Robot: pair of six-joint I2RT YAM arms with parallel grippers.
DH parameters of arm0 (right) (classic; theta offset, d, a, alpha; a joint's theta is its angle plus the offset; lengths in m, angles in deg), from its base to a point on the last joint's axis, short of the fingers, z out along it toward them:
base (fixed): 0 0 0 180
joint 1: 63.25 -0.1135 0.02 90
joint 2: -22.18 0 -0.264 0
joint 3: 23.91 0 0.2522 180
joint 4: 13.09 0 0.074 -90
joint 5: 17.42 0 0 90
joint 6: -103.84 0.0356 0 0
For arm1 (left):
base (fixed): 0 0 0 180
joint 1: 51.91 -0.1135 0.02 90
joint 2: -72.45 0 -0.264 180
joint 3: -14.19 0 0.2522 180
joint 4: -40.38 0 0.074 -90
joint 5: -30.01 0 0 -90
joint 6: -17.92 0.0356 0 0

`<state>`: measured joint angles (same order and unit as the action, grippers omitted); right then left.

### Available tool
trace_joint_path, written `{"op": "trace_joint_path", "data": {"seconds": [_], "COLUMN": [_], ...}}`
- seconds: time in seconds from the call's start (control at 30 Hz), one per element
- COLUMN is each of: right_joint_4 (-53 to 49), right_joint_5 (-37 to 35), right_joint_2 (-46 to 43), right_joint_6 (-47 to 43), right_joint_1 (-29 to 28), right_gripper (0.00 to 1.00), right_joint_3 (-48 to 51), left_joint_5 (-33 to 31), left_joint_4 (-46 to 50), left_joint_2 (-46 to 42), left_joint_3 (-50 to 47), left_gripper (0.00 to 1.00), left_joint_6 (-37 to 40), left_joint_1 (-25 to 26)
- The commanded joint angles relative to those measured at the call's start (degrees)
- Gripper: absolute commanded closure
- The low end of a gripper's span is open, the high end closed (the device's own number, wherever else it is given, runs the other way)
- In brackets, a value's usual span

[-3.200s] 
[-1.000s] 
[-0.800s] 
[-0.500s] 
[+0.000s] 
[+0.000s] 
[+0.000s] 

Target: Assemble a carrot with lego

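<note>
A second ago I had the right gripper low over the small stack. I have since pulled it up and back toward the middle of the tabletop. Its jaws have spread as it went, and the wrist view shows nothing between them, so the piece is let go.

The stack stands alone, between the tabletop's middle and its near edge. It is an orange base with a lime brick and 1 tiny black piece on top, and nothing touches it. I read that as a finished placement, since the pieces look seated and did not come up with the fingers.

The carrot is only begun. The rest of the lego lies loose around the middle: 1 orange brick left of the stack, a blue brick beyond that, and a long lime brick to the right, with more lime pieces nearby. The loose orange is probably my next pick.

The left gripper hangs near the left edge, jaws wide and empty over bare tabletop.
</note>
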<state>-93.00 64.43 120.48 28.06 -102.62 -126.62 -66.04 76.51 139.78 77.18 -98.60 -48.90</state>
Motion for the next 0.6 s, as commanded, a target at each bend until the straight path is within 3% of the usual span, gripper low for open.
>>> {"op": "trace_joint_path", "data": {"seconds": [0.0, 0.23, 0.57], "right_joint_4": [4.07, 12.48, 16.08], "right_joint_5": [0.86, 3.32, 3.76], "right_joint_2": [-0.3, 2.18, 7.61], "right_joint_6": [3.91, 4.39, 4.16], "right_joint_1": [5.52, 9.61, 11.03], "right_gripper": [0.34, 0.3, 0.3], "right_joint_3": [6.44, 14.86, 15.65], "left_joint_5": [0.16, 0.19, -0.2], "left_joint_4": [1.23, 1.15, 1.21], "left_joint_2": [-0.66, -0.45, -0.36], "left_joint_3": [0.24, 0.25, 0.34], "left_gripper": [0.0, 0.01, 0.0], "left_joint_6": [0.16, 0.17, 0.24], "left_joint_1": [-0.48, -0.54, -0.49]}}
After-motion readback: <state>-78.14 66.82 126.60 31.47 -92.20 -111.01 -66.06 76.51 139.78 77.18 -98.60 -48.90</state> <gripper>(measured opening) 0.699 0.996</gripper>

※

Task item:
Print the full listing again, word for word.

Result:
Robot: pair of six-joint I2RT YAM arms with parallel grippers.
DH parameters of arm0 (right) (classic; theta offset, d, a, alpha; a joint's theta is its angle plus the offset; lengths in m, angles in deg), from its base to a point on the last joint's axis, short of the fingers, z out along it toward them:
base (fixed): 0 0 0 180
joint 1: 63.25 -0.1135 0.02 90
joint 2: -22.18 0 -0.264 0
joint 3: 23.91 0 0.2522 180
joint 4: 13.09 0 0.074 -90
joint 5: 17.42 0 0 90
joint 6: -103.84 0.0356 0 0
For arm1 (left):
base (fixed): 0 0 0 180
joint 1: 51.91 -0.1135 0.02 90
joint 2: -72.45 0 -0.264 180
joint 3: -14.19 0 0.2522 180
joint 4: -40.38 0 0.074 -90
joint 5: -30.01 0 0 -90
joint 6: -17.92 0.0356 0 0

`<state>`: measured joint angles (same order and unit as the action, grippers omitted); right then left.

### Available tool
trace_joint_path, written `{"op": "trace_joint_path", "data": {"seconds": [_], "COLUMN": [_], ...}}`
- seconds: time in seconds from the call's start (control at 30 Hz), one per element
- COLUMN is each of: right_joint_4 (-53 to 49), right_joint_5 (-37 to 35), right_joint_2 (-46 to 43), right_joint_6 (-47 to 43), right_joint_1 (-29 to 28), right_gripper (0.00 to 1.00), right_joint_3 (-48 to 51), left_joint_5 (-33 to 31), left_joint_4 (-46 to 50), left_joint_2 (-46 to 42), left_joint_3 (-50 to 47), left_gripper (0.00 to 1.00), left_joint_6 (-37 to 40), left_joint_1 (-25 to 26)
- The commanded joint angles relative to those measured at the call's start (degrees)
- Gripper: absolute commanded closure
- The low end of a gripper's span is open, the high end closed (the device's own number, wherever else it is given, runs the other way)
- In brackets, a value's usual span

[-3.200s] 
[-1.000s] 
[-0.800s] 
[-0.500s] 
[+0.000s] 
[+0.000s] 
[+0.000s] 

Target: Assemble a carrot with lego

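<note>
A second ago I had the right gripper low over the small stack. I have since pulled it up and back toward the middle of the tabletop. Its jaws have spread as it went, and the wrist view shows nothing between them, so the piece is let go.

The stack stands alone, between the tabletop's middle and its near edge. It is an orange base with a lime brick and 1 tiny black piece on top, and nothing touches it. I read that as a finished placement, since the pieces look seated and did not come up with the fingers.

The carrot is only begun. The rest of the lego lies loose around the middle: 1 orange brick left of the stack, a blue brick beyond that, and a long lime brick to the right, with more lime pieces nearby. The loose orange is probably my next pick.

The left gripper hangs near the left edge, jaws wide and empty over bare tabletop.
</note>
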<state>-93.00 64.43 120.48 28.06 -102.62 -126.62 -66.04 76.51 139.78 77.18 -98.60 -48.90</state>
Motion for the next 0.6 s, as commanded, a target at each bend until the straight path is within 3% of the usual span, gripper low for open.
>>> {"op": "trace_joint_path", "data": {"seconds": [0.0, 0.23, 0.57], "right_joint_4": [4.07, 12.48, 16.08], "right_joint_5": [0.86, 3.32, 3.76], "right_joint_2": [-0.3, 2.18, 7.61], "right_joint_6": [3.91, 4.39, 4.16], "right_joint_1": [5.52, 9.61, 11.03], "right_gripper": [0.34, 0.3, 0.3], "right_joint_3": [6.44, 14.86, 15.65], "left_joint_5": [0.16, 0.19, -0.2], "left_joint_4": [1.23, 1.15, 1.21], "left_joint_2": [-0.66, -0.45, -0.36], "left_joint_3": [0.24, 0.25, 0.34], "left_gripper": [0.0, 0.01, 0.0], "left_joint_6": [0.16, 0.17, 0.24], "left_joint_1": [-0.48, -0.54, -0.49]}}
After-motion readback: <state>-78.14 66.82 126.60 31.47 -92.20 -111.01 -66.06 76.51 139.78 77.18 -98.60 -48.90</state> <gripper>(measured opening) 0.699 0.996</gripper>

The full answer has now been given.